Reimagining the Creative Resume: A Modern Approach for Artists and Producers
When I’m asked to explain my role as a creative producer, I often feel as though I’m giving directions to a house at an unlisted address.
Most of our mental maps for creative industries are signposted by discipline-bound roles and material outcomes, which can make my work as a tradesman of interdisciplinary, conceptual frameworks a bit challenging to position. As the landscape of creative industries has shifted and the borders between artist, curator, and producer have blurred, sharing my CV has started to feel more and more like trying to articulate my value using some outmoded form of cartography. Then recently, I took my producing practice independent and suddenly it became imperative that I guide people with precision. I needed to choose a new kind of map.

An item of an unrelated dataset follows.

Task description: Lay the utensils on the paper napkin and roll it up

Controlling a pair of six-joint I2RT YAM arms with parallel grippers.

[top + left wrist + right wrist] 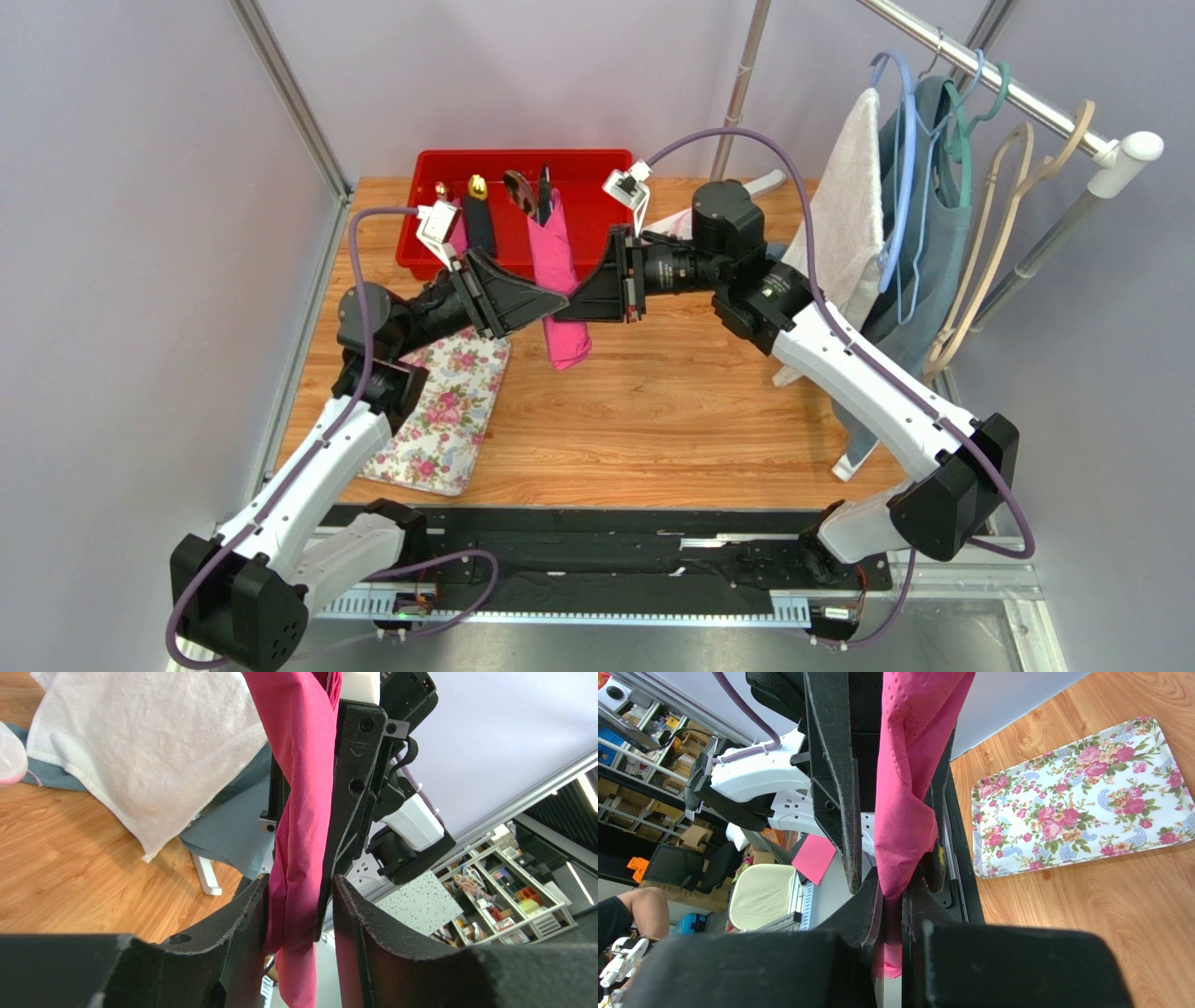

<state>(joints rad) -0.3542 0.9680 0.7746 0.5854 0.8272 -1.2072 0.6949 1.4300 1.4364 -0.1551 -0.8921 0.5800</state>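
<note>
The magenta-pink paper napkin (565, 336) hangs bunched into a long strip above the table, between both grippers. My right gripper (586, 298) is shut on it; in the right wrist view (892, 903) the napkin (906, 777) is pinched tight between the jaws. My left gripper (544, 301) faces it from the left. In the left wrist view (300, 889) its jaws stand apart around the napkin (298, 777) and one right finger. Black-handled utensils (542, 189) lie in the red bin (589, 157).
A floral-print cloth (442, 406) lies at the table's left, also in the right wrist view (1074, 805). Pink and black rolls with gold cutlery (477, 210) sit in the bin. A clothes rack (982, 84) with a white towel (849, 196) stands right.
</note>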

A promising candidate emerged when a colleague asked if I had a “capabilities deck” to share. More commonly used by a marketing studio or design firm, it sits somewhere between a portfolio and a company narrative. It communicates value by tracing the line between skills and outputs, connecting a firm’s core competencies and their notable accomplishments. Intrigued, I started experimenting with a version that might be suitable for my solo practice. I dressed it up with the respectable essentials—case studies, relevant experience, publications—but it was still ultimately pinning my value to products over the principles that shape them.
But once I began tweaking the format to emphasize a theory behind my practice, I realized I may be on to something. I started by laying out my producing framework, illustrating how my capabilities work in concert at critical junctures in the creative process. It proposes that the nexus of my value is in the possession of an underlying “method to the madness” of creative production, a transposable logic distinct from the outcomes of that process. I then inverted the roadmap, beginning the deck by introducing “why” I’m called to produce and moving through the “how” of my framework before ultimately satisfying the reader’s curiosity about “what” I produce.
In this arrangement, it started to read like a manifesto. I titled it “Practice Overview,” tagging on next year’s date to incorporate a dimension of time. My CV could only ever reference achievements of the past, but here, I was announcing the latest evolution of a platform upon which my collaborations would derive their success in the year ahead.
Where I ultimately landed was as much a pragmatic pitch as it was a proof of concept. It confirmed to me that it is possible to key prospective collaborators into a different way of registering value. In the few weeks since sending it out, it’s returned job opportunities and invitations for project proposals. More importantly, sharing it has surfaced a surprising number of colleagues who are also looking for new ways to draw the arc of their practice.
To my fellow “unlisted” creative professionals, the invention here may be subtle, but perhaps it can spark just enough inspiration to begin laying new routes toward your unique position.
About the Author:
Nicholas Medvescek is a US-based creative producer and transdisciplinary strategist known for his work at the intersection of art, technology, and cultural innovation. He has led initiatives and projects with organizations such as MIT Hacking Arts, A R E A Gallery, and the Harvard ArtLab, and co-created the Creative Producers Program for the Ars Electronica Festival, advancing research and practice in creative production. Medvescek’s work spans immersive experiences, interdisciplinary collaboration, and strategic creative facilitation, and he also teaches in the Business of Creative Enterprises program at Emerson College in Boston.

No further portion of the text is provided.